[[ RECORDED INFORMATION open ]]

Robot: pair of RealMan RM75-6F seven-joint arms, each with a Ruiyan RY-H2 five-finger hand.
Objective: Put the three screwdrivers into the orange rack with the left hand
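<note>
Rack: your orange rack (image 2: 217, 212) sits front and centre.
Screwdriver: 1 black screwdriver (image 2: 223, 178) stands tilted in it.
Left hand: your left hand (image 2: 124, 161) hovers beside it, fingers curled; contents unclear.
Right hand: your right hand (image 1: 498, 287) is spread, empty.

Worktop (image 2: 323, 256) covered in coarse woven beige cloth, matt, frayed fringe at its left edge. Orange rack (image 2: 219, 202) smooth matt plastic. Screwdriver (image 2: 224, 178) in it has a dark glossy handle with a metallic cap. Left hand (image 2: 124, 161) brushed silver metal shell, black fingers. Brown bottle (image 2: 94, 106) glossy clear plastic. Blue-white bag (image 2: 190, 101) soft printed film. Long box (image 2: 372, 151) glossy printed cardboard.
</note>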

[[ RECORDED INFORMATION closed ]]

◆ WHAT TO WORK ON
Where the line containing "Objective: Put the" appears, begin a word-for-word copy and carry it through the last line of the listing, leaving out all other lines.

◆ OUTPUT
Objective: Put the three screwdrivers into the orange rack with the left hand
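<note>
Rack: your orange rack (image 2: 217, 212) sits front and centre.
Screwdriver: 1 black screwdriver (image 2: 223, 178) stands tilted in it.
Left hand: your left hand (image 2: 124, 161) hovers beside it, fingers curled; contents unclear.
Right hand: your right hand (image 1: 498, 287) is spread, empty.

Worktop (image 2: 323, 256) covered in coarse woven beige cloth, matt, frayed fringe at its left edge. Orange rack (image 2: 219, 202) smooth matt plastic. Screwdriver (image 2: 224, 178) in it has a dark glossy handle with a metallic cap. Left hand (image 2: 124, 161) brushed silver metal shell, black fingers. Brown bottle (image 2: 94, 106) glossy clear plastic. Blue-white bag (image 2: 190, 101) soft printed film. Long box (image 2: 372, 151) glossy printed cardboard.
</note>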

Nothing remains to be added to the output.